4 ago. 2010

Salmón a la plancha con salsa gravlaxsås.


A pesar del nombre tan exótico, es un plato muy fácil de preparar; es un plato de iniciación, digamos. Las cantidades que indico son para una persona.

Ingredientes: un par de buenas rodajas de salmón fresco, dos limones, 100 centilitros de aceite de oliva, sal, pimienta blanca, eneldo (da igual si es fresco o del seco), un huevo, dos cucharadas de vinagre y dos cucharadas soperas, bien colmadas, de mostaza (yo uso normalmente mostaza de Dijon, pero me da que le vendría mejor una mostaza alemana, más suave).

En un recipiente llano se echa el zumo de los dos limones, ocho cucharadas soperas de aceite, un pellizco de sal y un poquito de pimienta blanca (he dicho un poquito, mucho ojo, que la pimienta la carga el diablo) y se mezcla bien.

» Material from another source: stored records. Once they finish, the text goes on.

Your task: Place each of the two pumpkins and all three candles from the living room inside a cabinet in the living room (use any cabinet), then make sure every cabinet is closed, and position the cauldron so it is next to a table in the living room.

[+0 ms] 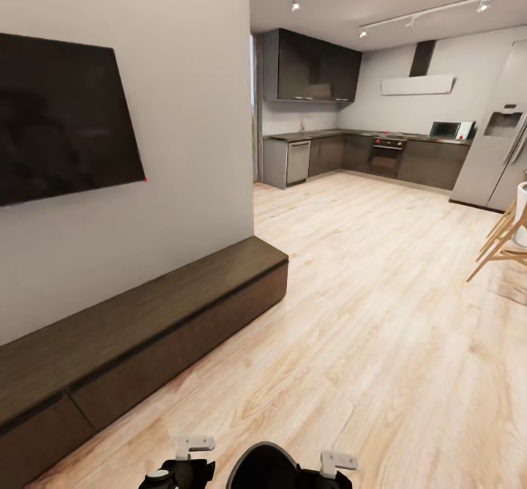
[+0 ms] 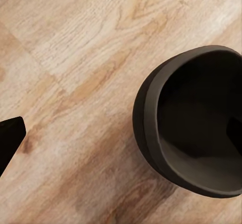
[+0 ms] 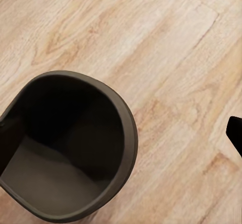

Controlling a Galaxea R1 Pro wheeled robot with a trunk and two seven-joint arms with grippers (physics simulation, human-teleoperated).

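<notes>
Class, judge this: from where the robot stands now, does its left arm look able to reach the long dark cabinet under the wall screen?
Probably not yet. The cabinet runs along the wall off to the left, with bare wood floor between it and the left arm, which sits low beside the cauldron.

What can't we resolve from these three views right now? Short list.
- Claw states: each wrist view catches just a dark finger sliver at the frame edge; head view cuts both arms off at the bottom edge.
- Cauldron grip: whether either claw touches it can't be told; its rim runs out of frame.
- Cabinet: near end cut off by the left edge.
- Kitchen counter items: too small.
</notes>
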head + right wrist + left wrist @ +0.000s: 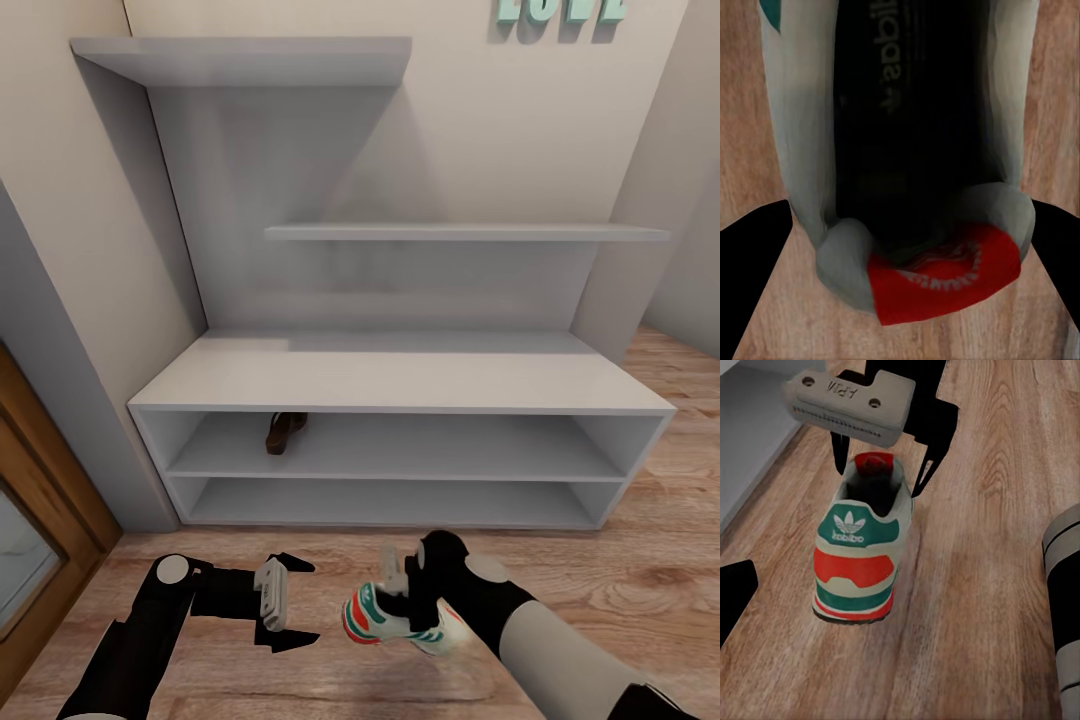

Para esto yo uso un tupperware rectangular, de poca profundidad; le pongo la tapa, hago el vacío y le pego unos buenos meneos, como si con ello le estuviera dando a Joan Clos en la cabeza.

Se toman los filetes de salmón y se remojan en la mezcla durante dos minutos por cada lado.

Se toma una sartén y se pone en el fuego hasta que esté bien caliente. Cuando esto sea así, se escurren los filetes, se baja el fuego y se ponen a dorar por ambos lados, a fuego lento.

Mientras se dora el salmón, elaboraremos la salsa gravlaxsås. Se trata de una típica salsa sueca que se toma casi siempre con el salmón. Lo bueno es que sirve para todo tipo de preparaciones de este pescado: al horno, ahumado, marinado, cocido, a la plancha, al microondas... Aunque pega muy bien con cualquier pescado en general. Yo la descubrí en Ikea, donde la venden ya preparada, aunque le echan espesantes y no es lo mismo que tomarla hecha en casa.

En un tarro pequeño, echad el resto del aceite, las dos cucharadas soperas de vinagre, la mostaza, la yema del huevo, un cuarto de cucharadita de sal (de cucharilla pequeña, eh), y un cuarto de cucharadita de eneldo. Se pone la tapa y se dan unos buenos meneos hasta que se mezcle bien. Y ya está. Tiene que quedar espesilla y agridulce. Por tanto, ojo con la cantidad de aceite o quedará demasiado líquida; depende del tamaño del huevo. Si el huevo es pequeñito, añadid otra yema, vamos...

Como guarnición, yo pondría unas patatitas peladas y cocidas al vapor. Para beber, una cerveza rubia bien fría y, de postre, sorbete de limón.